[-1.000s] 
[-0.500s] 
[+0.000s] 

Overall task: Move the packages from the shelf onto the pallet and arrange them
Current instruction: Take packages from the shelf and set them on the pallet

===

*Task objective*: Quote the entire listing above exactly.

*Solution to this problem*:
[-1.000s] 
[-0.500s] 
[+0.000s] 

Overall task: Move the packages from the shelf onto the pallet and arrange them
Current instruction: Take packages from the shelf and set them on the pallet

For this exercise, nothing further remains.